Já muito se falou sobre a Jornada Mundial da Juventude (JMJ) e o palco de mais de cinco milhões de euros, mas é preciso ter em consideração que aquela estrutura é um mero detalhe se olharmos para o avultado investimento que será feito pelo Estado português, repartido entre Governo e três câmaras municipais (Lisboa, Loures e Oeiras).
Lembro-me bem de o Presidente da Républica, Marcelo Rebelo de Sousa, celebrar entusiasticamente quando recebeu a notícia de que a JMJ vinha para Lisboa. Lembro-me do primeiro-ministro, António Costa, e do, na altura, presidente da Câmara Municipal de Lisboa, Fernando Medina, regozijarem-se com a novidade, mas passou-se mais de um ano e meio, estamos a escassos meses do evento e ainda nem sabemos ao certo qual o investimento total, quanto vai ser assumido pelo Governo e pelas autarquias e tão pouco sabemos qual será o investimento da própria Igreja.
O que sabemos até agora é que o investimento total conhecido por parte do Estado está em 81,5 milhões de euros, cabendo ao Governo 36,5 milhões, à Câmara Municipal de Lisboa 35 milhões e à de Loures 10 milhões - e continuamos sem saber qual a parte que diz respeito a Oeiras, que vai também contar com a realização de um evento no âmbito da JMJ.
E há várias questões em todo este processo que merecem alguma reflexão. Desde logo, o facto de ser o Estado português a patrocinar um evento de cariz religioso. Vivermos em democracia pressupõe o respeito pela liberdade de consciência, de religião e de culto, mas tal não significa que o Estado tenha de ser um promotor, um patrocinador desse culto ou de um evento associado a uma qualquer religião.
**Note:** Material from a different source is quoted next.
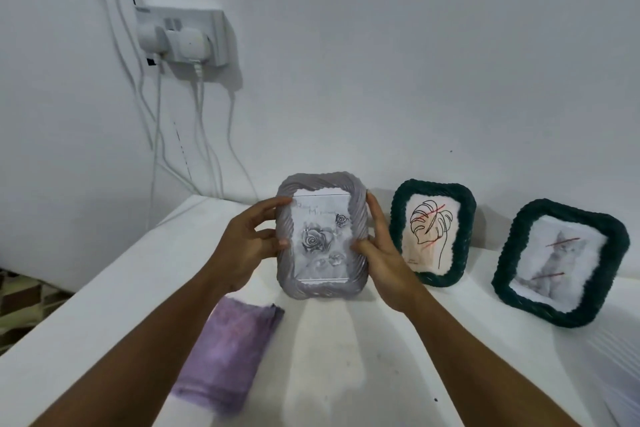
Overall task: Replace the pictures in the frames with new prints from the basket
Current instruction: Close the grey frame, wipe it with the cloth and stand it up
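Two hands are gripping a grey frame [322,236] upright on the white desk [363,357]: left hand [247,246] and right hand [381,253], fingers curled round its side edges. It is showing a rose print, likely new. Two green frames [433,232] beside it are probably awaiting replacement next; no basket visible.

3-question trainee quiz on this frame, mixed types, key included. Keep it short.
1. True or false: both hands hold the grey frame.
2. Which picture is in the green frame nearest the grey one? A) a cat B) a leaf outline C) roses
3. Fill in: the purple cloth lies on the table under the ____ forearm.

Key:
1. True: the left hand grips its left edge and the right hand its right edge.
2. B, the middle green frame; the cat is in the far right green frame.
3. left
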A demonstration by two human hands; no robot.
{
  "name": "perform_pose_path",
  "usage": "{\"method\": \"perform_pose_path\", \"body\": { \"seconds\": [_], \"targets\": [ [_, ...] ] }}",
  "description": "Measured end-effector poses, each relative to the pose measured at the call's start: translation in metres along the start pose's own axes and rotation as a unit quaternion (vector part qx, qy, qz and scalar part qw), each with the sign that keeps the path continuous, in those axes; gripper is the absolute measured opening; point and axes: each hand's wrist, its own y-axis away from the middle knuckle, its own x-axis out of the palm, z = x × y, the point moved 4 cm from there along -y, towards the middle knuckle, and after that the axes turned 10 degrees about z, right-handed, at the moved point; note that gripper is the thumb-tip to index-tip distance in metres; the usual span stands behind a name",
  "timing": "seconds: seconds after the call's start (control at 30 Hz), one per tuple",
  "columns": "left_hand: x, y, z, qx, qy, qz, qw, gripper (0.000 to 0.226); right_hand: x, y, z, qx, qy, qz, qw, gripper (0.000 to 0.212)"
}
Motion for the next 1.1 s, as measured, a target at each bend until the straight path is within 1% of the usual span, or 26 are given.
{"method": "perform_pose_path", "body": {
  "seconds": [0.1,0.23,0.37,0.47,0.6,0.7,0.93,1.1],
  "targets": [
    [-0.011,-0.011,0.004,-0.002,-0.031,-0.005,1.0,0.076,0.002,-0.018,-0.005,0.02,0.104,0.044,0.993,0.076],
    [-0.028,-0.023,0.014,-0.023,-0.067,-0.027,0.997,0.086,0.003,-0.042,-0.012,0.041,0.237,0.099,0.966,0.081],
    [-0.04,-0.037,0.022,-0.033,-0.073,-0.049,0.996,0.088,0.0,-0.063,-0.012,0.031,0.331,0.098,0.938,0.083],
    [-0.045,-0.048,0.024,-0.028,-0.076,-0.059,0.995,0.087,-0.004,-0.078,-0.011,0.022,0.347,0.094,0.933,0.082],
    [-0.049,-0.055,0.03,-0.025,-0.107,-0.068,0.992,0.087,-0.008,-0.087,-0.022,0.026,0.352,0.094,0.931,0.083],
    [-0.048,-0.051,0.039,-0.026,-0.125,-0.074,0.989,0.086,-0.009,-0.085,-0.035,0.031,0.361,0.085,0.928,0.081],
    [-0.045,-0.04,0.047,-0.015,-0.148,-0.067,0.987,0.086,-0.006,-0.075,-0.047,0.023,0.339,0.068,0.938,0.076],
    [-0.043,-0.036,0.047,-0.017,-0.179,-0.074,0.981,0.088,-0.004,-0.071,-0.049,0.025,0.357,0.059,0.932,0.075]
  ]
}}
Muito pelo contrário, já que a própria Constituição da República Portuguesa prevê, no seu artigo 41.º, que as igrejas e outras comunidades religiosas estão separadas do Estado e são livres na sua organização e no exercício das suas funções.
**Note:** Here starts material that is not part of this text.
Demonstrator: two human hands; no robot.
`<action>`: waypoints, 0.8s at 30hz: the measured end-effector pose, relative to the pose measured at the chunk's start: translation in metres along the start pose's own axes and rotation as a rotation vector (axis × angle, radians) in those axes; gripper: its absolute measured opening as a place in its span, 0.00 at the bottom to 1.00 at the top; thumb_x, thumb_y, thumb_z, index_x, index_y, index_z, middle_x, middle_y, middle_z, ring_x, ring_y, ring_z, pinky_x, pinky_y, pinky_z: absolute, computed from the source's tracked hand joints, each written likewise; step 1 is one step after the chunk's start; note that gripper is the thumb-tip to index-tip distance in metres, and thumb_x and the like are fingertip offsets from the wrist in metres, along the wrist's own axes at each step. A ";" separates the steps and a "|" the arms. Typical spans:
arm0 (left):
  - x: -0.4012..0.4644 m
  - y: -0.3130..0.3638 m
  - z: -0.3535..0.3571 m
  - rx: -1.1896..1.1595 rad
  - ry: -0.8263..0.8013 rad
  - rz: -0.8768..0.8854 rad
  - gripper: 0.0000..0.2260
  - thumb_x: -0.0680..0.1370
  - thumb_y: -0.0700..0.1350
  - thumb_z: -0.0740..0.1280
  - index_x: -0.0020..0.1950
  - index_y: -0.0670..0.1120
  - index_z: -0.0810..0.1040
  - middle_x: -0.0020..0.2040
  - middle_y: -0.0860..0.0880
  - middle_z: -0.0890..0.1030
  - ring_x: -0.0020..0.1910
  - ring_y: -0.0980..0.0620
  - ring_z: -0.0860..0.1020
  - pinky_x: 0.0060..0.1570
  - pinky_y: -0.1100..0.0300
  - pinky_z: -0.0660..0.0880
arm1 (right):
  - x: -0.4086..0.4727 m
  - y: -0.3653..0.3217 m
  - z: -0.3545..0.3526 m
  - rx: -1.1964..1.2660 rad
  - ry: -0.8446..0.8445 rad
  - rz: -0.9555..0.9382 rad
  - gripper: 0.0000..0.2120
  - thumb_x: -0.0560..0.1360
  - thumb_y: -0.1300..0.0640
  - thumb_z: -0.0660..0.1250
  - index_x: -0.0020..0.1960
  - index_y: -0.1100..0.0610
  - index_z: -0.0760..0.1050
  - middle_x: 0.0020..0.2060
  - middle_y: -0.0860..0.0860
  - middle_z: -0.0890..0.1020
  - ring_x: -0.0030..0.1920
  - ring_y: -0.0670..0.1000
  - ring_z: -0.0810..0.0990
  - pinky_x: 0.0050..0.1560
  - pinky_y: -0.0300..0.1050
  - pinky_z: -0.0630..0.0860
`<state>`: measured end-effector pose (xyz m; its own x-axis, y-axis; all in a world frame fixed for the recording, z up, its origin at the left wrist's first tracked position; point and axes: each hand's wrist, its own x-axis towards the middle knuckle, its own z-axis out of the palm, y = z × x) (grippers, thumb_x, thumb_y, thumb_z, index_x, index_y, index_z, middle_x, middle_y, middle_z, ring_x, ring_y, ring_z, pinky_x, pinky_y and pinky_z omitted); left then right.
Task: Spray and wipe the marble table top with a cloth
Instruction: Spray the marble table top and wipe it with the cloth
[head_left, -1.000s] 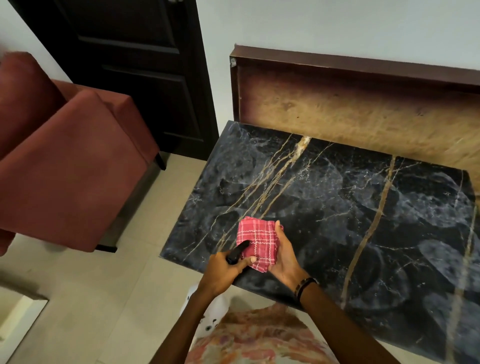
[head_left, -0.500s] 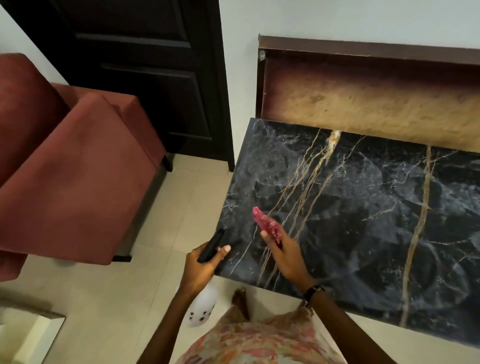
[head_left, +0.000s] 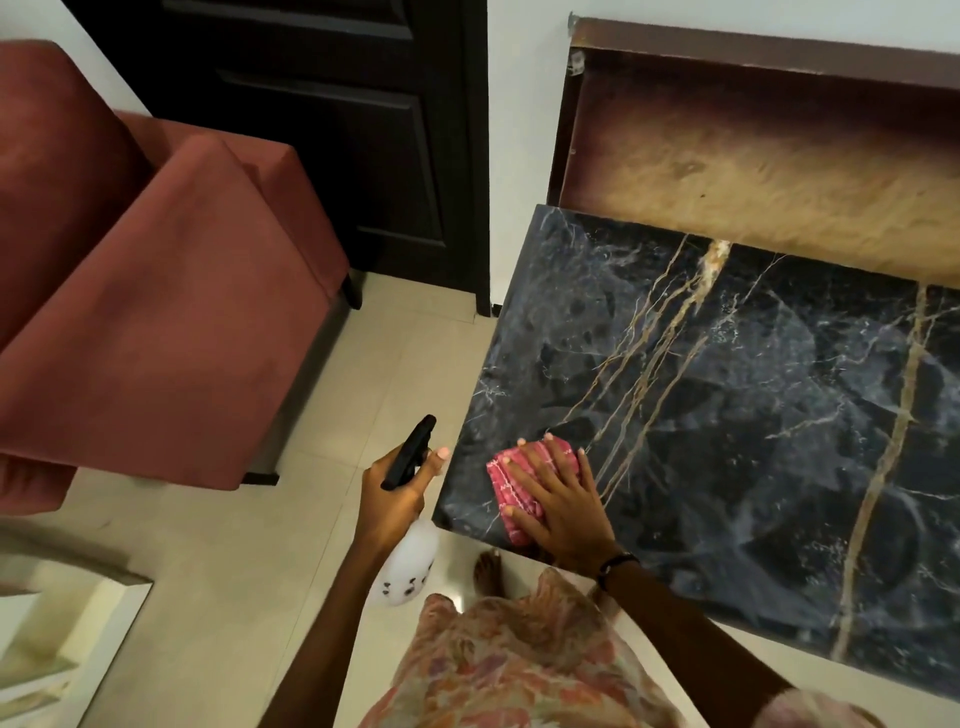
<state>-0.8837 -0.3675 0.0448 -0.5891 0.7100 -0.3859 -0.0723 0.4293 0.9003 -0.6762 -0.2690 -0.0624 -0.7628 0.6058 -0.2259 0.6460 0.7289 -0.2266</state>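
- Pressing flat: cloth (head_left: 524, 480) was pinned under the spread right hand (head_left: 563, 501) at the table top's (head_left: 753, 415) near-left corner.
- Unwiped marble was left rightward and away.
- Spray bottle (head_left: 408, 540) was gripped by the left hand (head_left: 389, 499), off the edge.

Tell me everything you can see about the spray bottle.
The spray bottle has a black trigger head and a translucent white body with small dark marks near its base. The left hand grips it round the neck, one finger lying along the head, and holds it in the air over the tiled floor, just left of the marble table top, touching nothing else. Its liquid level cannot be told.
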 end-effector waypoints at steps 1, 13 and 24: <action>0.001 0.001 0.000 -0.004 0.002 -0.002 0.13 0.71 0.49 0.71 0.42 0.38 0.78 0.24 0.48 0.71 0.18 0.55 0.63 0.20 0.65 0.65 | 0.011 0.001 -0.002 -0.001 -0.002 0.022 0.31 0.78 0.33 0.46 0.76 0.46 0.57 0.75 0.53 0.62 0.76 0.58 0.49 0.72 0.69 0.51; 0.007 0.008 -0.006 0.050 -0.006 0.044 0.14 0.70 0.53 0.70 0.38 0.41 0.78 0.23 0.46 0.68 0.18 0.54 0.64 0.22 0.63 0.66 | 0.009 -0.031 0.009 -0.020 -0.012 -0.171 0.28 0.79 0.35 0.47 0.75 0.46 0.59 0.75 0.51 0.63 0.76 0.60 0.55 0.72 0.68 0.52; 0.023 0.011 0.001 0.031 -0.040 0.035 0.16 0.67 0.58 0.69 0.39 0.45 0.78 0.29 0.40 0.71 0.19 0.54 0.65 0.22 0.63 0.66 | 0.083 0.010 -0.015 -0.016 0.032 0.143 0.31 0.77 0.34 0.48 0.77 0.45 0.53 0.76 0.54 0.59 0.76 0.60 0.52 0.72 0.68 0.53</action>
<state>-0.8971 -0.3462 0.0455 -0.5583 0.7461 -0.3629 -0.0271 0.4208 0.9068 -0.7335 -0.2067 -0.0689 -0.6636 0.7138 -0.2239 0.7479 0.6392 -0.1790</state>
Esta independência e liberdade de atuação pressupõe também que estas comunidades religiosas tenham a capacidade de se autofinanciarem, sem precisarem de recorrer ao Estado para desenvolverem a sua atividade ou realizarem as suas iniciativas. Mesmo que houvesse apoio público, nomeadamente logístico, para a realização de determinado evento pelas suas características ou dimensão, isso não implica financiar praticamente o evento no seu todo.
Ainda para mais quando continuamos sem saber qual a parcela que competirá à Igreja. Ou seja, o promotor - entidade organizadora e, portanto, a maior interessada no sucesso do evento – tem sido a parte mais descomprometida com todo o processo. A Igreja devia ser a primeira a clarificar qual o seu contributo.
E os valores associados à JMJ representam um verdadeiro atentado moral aos portugueses, que pagam impostos para os verem esbanjados sem critério e de forma difícil de escrutinar em projetos faraónicas, enquanto os serviços públicos continuam em deterioração de dia para dia.
No entanto, há quem tenha uma fé inabalável na decisão de patrocinar em mais de 81 milhões de euros este evento. Há até quem defenda que o investimento vai ter um enorme retorno, embora, a escassos meses da JMJ, ainda ninguém consiga aferir qual o retorno expectável. Portanto, temos o Governo à espera de um milagre: que os visitantes gastem o suficiente na sua estadia para que o investimento tenha o devido retorno.
Por outro, argumenta-se que é uma questão cultural, já que religião também é cultura e, portanto, faz sentido ser o Estado a apoiar. Este dinheiro não poderia ser aplicado noutro tipo de iniciativas, que não estes megaeventos, que sejam mais duradouras e que diversifiquem a oferta existente?
Já que o Estado tem tanta fé, será que quando se perceber que não vai haver milagre que salve este investimento desproporcionado, algum dos nossos dirigentes, dos nossos responsáveis políticos, vai confessar tamanhos pecados e submeter-se à consequente penitência?